In the US, we spend 70% of our seafood consumption at restaurants. As a result, the coronavirus pandemic virtually shut down restaurants and therefore, the majority of the seafood industry. While restaurants were closed, many Florida seafood producers and distributors switched gears to provide fresh seafood directly to consumers. One of those products are oysters. And while we are now just starting to open up restaurants across the state you can still enjoy Fresh from Florida oysters at home.

Florida seafood - raw oysters
Florida oysters are healthy and delicious!

Raw oysters are among the freshest seafoods that you can eat. They are an excellent source of protein, omega-3 fatty acids and vitamin B12. Oysters also have the highest zinc content of any food. Zinc can improve response to infection. Raw oysters with a splash of lemon juice (Zinc + Vitamin C) may be the ultimate natural immune booster! Oysters are also a very sustainable seafood, so you can feel good about eating them too!
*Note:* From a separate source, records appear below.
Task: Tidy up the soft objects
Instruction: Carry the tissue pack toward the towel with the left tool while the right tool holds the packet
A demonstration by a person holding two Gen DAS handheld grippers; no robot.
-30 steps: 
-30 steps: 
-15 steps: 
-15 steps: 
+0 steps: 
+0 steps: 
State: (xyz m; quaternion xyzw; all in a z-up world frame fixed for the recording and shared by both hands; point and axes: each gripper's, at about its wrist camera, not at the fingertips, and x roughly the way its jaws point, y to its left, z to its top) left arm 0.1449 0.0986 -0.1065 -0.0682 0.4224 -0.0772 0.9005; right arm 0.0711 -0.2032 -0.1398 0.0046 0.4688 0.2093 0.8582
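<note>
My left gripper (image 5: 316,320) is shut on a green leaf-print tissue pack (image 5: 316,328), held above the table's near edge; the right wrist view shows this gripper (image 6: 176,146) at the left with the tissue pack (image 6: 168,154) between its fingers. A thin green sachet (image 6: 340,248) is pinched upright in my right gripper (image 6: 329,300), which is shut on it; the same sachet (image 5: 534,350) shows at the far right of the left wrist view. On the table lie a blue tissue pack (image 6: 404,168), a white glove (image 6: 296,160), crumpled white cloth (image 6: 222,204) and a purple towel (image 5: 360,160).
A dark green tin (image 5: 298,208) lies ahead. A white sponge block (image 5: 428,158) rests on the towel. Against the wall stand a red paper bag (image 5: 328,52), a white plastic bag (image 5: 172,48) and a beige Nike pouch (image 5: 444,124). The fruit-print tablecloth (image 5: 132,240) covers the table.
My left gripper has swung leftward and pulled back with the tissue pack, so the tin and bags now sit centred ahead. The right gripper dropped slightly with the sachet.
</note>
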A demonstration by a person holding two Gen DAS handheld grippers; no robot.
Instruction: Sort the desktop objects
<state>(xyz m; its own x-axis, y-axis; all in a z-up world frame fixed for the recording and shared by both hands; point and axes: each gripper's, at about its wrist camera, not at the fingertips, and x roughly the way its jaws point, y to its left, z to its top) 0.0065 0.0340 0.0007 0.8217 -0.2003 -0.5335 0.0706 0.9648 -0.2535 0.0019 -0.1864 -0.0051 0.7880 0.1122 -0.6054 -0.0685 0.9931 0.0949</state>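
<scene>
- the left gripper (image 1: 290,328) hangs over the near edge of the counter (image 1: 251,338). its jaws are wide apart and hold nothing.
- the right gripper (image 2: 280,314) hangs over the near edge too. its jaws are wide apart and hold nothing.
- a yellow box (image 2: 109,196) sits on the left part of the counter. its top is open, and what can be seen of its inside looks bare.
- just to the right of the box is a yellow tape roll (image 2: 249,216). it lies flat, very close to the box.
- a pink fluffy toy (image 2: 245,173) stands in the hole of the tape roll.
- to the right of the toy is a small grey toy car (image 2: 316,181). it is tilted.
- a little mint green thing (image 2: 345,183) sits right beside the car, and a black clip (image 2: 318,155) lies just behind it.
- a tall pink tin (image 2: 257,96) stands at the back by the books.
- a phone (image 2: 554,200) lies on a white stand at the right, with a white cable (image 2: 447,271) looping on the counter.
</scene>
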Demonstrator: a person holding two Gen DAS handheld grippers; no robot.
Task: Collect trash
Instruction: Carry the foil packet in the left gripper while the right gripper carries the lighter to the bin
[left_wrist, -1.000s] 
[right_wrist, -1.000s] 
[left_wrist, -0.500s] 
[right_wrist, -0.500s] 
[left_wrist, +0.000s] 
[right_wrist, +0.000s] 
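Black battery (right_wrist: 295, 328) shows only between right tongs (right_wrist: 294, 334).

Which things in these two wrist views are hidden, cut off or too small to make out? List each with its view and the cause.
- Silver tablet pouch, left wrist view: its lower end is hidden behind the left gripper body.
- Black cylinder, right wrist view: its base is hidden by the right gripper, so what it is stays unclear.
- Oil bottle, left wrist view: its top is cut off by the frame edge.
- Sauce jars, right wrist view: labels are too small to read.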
But a big barrier to eating raw oysters at home is that many people don’t know how to shuck an oyster. In my Florida Seafood At Your Fingertips Live! webinar, I show you how to safely shuck oysters so you can enjoy them just like at your favorite raw bar. It’s a really simple, healthy dish, and a great way to support your local seafood industry.

Although oysters can be enjoyed with just a squeeze of lemon, or even nothing at all, I include a classic mignonette sauce to add to your oysters.

  • 1 dozen oysters
  • Sliced lemons for the oysters
  • ¼ cup of your favorite vinegar (red or white wine, champagne, rice vinegar, or combine!)
  • 1 tablespoon minced shallots
  • ¼ teaspoon of coarsely ground black pepper, or to taste
  • Lemon juice and/or zest, to taste
  1. Slice lemons and prepare mignonette sauce before shucking oysters. Mix sauce ingredients and set aside in the refrigerator.
  2. Shuck oysters carefully and place on serving dish. Place shucked oysters in the refrigerator, or on ice while shucking others. Careful not to spill the juice, or liquor, in the shell!
  3. Squeeze lemons and/or add sauce to oysters, to taste.
  4. Slurp and enjoy! Wash down with your favorite white wine.


Florida Seafood at Your Fingertips blog flyerTune in to the Florida Sea Grant Facebook page at 6pm EST on Wednesday, June 17. During the live feed I will answer your questions. In case you miss it, the video will be archived for later viewing.

Where to buy oysters

Your local seafood market. A list of Florida seafood markets can be found here. Several aquaculture farms sell direct to consumer as well.

When to buy oysters

Despite the lore of eating oysters only during the “R” months (e.g. September to April), you can still buy quality oysters year-round from Florida oyster farmers, even during the summer, or non-”R” months (May to August). Many farmers sell triploid oysters which do not spawn, remaining meaty during the summer. The advice to only eat oysters during the winter and spring descended from historical fishery regulations that restricted harvesting during the summer months to allow oysters to reproduce (an early sustainable practice!) – not because of concerns over shellfish safety.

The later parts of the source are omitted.